Work required -
This exercise calls for retyping every line below exactly, with the images omitted.

Data block -
● ● ● ●
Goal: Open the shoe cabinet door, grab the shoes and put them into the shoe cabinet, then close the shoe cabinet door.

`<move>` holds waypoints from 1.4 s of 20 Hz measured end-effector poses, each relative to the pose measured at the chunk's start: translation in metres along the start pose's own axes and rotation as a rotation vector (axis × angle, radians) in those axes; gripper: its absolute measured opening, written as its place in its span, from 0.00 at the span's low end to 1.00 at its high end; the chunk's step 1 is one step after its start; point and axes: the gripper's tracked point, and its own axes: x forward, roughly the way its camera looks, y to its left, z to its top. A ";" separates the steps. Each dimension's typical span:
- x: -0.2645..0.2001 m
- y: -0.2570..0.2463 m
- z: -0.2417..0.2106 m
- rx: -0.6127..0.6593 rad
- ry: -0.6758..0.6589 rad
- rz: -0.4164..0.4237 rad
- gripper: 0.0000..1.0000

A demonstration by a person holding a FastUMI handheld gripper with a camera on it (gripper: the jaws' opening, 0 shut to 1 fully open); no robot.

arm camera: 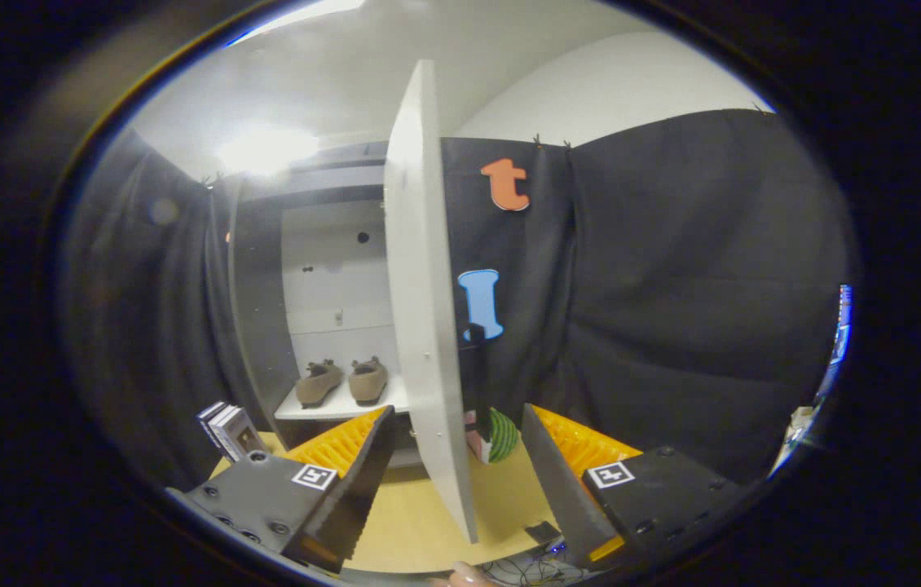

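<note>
Gripper view: gripper [456, 481] fingers spread wide, holding nothing; the cabinet door [424, 302] stands edge-on between them, swung open. Both shoes [344, 381] sit side by side on the cabinet's shelf [330, 406], beyond the left finger. A striped, watermelon-like object [500, 436] lies on the tabletop [420, 522] behind the door. Judged step: closing. Press the door's outer face, sweep steadily, and keep the fingertips off its edge.

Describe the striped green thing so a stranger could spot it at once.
Start at the tall white cabinet door standing open, edge-on between the open gripper fingers. Just behind its lower edge, on the tan floor, sits a round watermelon-like object: green-striped with pink, unlike the brown shoes on the shelf.
</note>
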 end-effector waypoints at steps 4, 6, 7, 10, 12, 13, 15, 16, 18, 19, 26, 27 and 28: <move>0.037 -0.033 -0.002 0.002 0.018 0.084 0.95; 0.061 -0.037 -0.007 0.005 0.056 0.156 0.95; 0.075 -0.039 -0.009 0.006 0.074 0.190 0.95; 0.096 -0.025 -0.015 -0.005 0.121 0.312 0.95; 0.103 -0.019 -0.015 -0.022 0.127 0.360 0.95; 0.106 -0.017 -0.017 -0.015 0.131 0.382 0.95; 0.111 -0.011 -0.018 0.009 0.142 0.428 0.95; 0.111 -0.008 -0.018 0.013 0.142 0.445 0.95; 0.108 0.007 -0.018 0.006 0.138 0.482 0.95; 0.105 0.018 -0.019 0.003 0.134 0.505 0.96; 0.097 0.096 -0.034 0.025 0.165 0.627 0.96; 0.096 0.108 -0.036 0.024 0.167 0.643 0.96; 0.094 0.120 -0.039 0.023 0.168 0.660 0.97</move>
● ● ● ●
Answer for this exercise -
Goal: Open the shoe cabinet door, grab the shoes and put them into the shoe cabinet, then close the shoe cabinet door.

`<move>` holds waypoints from 1.4 s of 20 Hz measured end-effector poses, each relative to the pose measured at the chunk's start: translation in metres along the start pose's own axes and rotation as a rotation vector (axis × angle, radians) in those axes; gripper: its absolute measured opening, written as its place in its span, from 0.00 at the span's low end to 1.00 at its high end; the chunk's step 1 is one step after its start; point and axes: the gripper's tracked point, and its own axes: x forward, roughly the way its camera looks, y to its left, z to its top. A ";" separates the steps. Each dimension's typical span:
- x: -0.2645..0.2001 m
- y: -0.2570..0.2463 m
- z: -0.2417..0.2106 m
- rx: -0.6127..0.6593 rad
- ry: -0.6758..0.6589 rad
- rz: -0.4164..0.4237 rad
- gripper: 0.0000..1.0000

A demonstration by a person holding a FastUMI handheld gripper with a camera on it (gripper: the jaws' opening, 0 shut to 1 fully open); no robot.

arm camera: 

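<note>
Gripper view: gripper [456, 481] fingers spread wide, holding nothing; the cabinet door [424, 302] stands edge-on between them, swung open. Both shoes [344, 381] sit side by side on the cabinet's shelf [330, 406], beyond the left finger. A striped, watermelon-like object [500, 436] lies on the tabletop [420, 522] behind the door. Judged step: closing. Press the door's outer face, sweep steadily, and keep the fingertips off its edge.

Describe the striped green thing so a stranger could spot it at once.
Start at the tall white cabinet door standing open, edge-on between the open gripper fingers. Just behind its lower edge, on the tan floor, sits a round watermelon-like object: green-striped with pink, unlike the brown shoes on the shelf.
</note>
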 end-effector waypoints at steps 4, 6, 7, 10, 12, 13, 15, 16, 18, 19, 26, 27 and 28: <move>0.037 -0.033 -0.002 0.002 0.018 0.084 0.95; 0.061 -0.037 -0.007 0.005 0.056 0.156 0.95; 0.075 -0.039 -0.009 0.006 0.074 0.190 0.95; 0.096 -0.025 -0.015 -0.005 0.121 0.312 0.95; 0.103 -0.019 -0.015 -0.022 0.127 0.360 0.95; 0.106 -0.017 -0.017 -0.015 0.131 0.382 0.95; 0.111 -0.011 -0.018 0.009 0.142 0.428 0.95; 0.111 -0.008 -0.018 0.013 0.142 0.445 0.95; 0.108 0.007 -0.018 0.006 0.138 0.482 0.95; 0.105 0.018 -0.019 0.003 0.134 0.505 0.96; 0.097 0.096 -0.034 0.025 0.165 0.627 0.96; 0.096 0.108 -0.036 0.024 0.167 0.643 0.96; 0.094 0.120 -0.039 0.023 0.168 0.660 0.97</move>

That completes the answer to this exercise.